Financial markets have closely monitored consumers’ financial health following the COVID-19 pandemic to gauge when the exceptional economic tailwind provided by high levels of household savings would fade. Accounting for roughly two-thirds of GDP, consumer spending was juiced by pandemic era stimulus programs which ballooned household savings. These savings were later depleted as post-stimulus inflation took hold. To combat rising prices, many households turned towards borrowing to support spending while the Fed increased interest rates to slow inflation. Rising rates and higher levels of outstanding debt, coupled with falling savings, produced concerns about an impending collapse of household balance sheets, which has yet to occur.

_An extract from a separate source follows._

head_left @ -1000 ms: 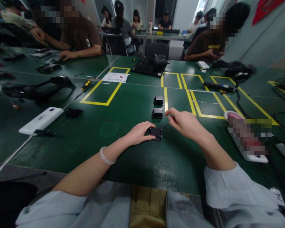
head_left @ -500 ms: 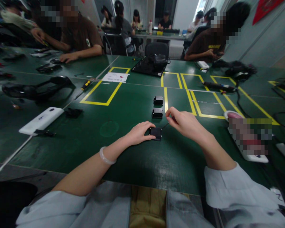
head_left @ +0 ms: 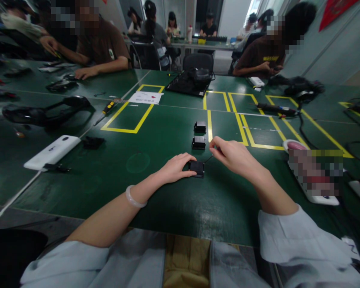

These circumstances, alongside an ever-changing economic outlook, have sparked conversations about the safety of cyclical credits tied to consumer finances. Asset-backed securities (ABS) have been rightly placed in this conversation’s crosshairs. Following the Global Financial Crisis (GFC), many treasury professionals shunned ABS, as several instruments within this broad asset class were thought to have caused, or were closely tied to, the downturn. In the post-crisis years, ABS returned to be mainstream as investors realized their value as a diversifier with yield enhancing capabilities. Although Capital Advisors Group has been advocating for ABS inclusion in cash portfolios for over a decade, increasingly uncertain outlooks for rates, growth, and employment force us to ask if they continue to remain appropriate for cash portfolios. Is ABS safer now than before the GFC? Has the post-crisis acceptance of ABS by investors reduced its yield enhancing abilities? In this whitepaper, we hope to provide our perspective that not all ABS is alike, and with adequate due diligence, credit card ABS and occasionally auto ABS may prove beneficial to corporate treasury investors.
Safety First
Traditionally, treasury professionals have filled portfolios with the most vanilla securities available, creating some resistance to the idea of investing in structured products. After all, the complexities of many ABS products contributed to the chaos of the GFC, when many investors may have not fully understood certain ABS securities and their underlying exposures. However, ABS as a broad asset class may provide cash investors with several benefits.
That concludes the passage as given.